Directions: Could you write out all of the data again, word for word?

Data excerpt:
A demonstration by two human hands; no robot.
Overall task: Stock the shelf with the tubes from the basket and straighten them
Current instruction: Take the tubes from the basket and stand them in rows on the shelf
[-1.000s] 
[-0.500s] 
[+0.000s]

Written answer:
A demonstration by two human hands; no robot.
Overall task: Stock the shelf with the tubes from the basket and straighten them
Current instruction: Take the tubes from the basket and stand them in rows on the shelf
[-1.000s] 
[-0.500s] 
[+0.000s]

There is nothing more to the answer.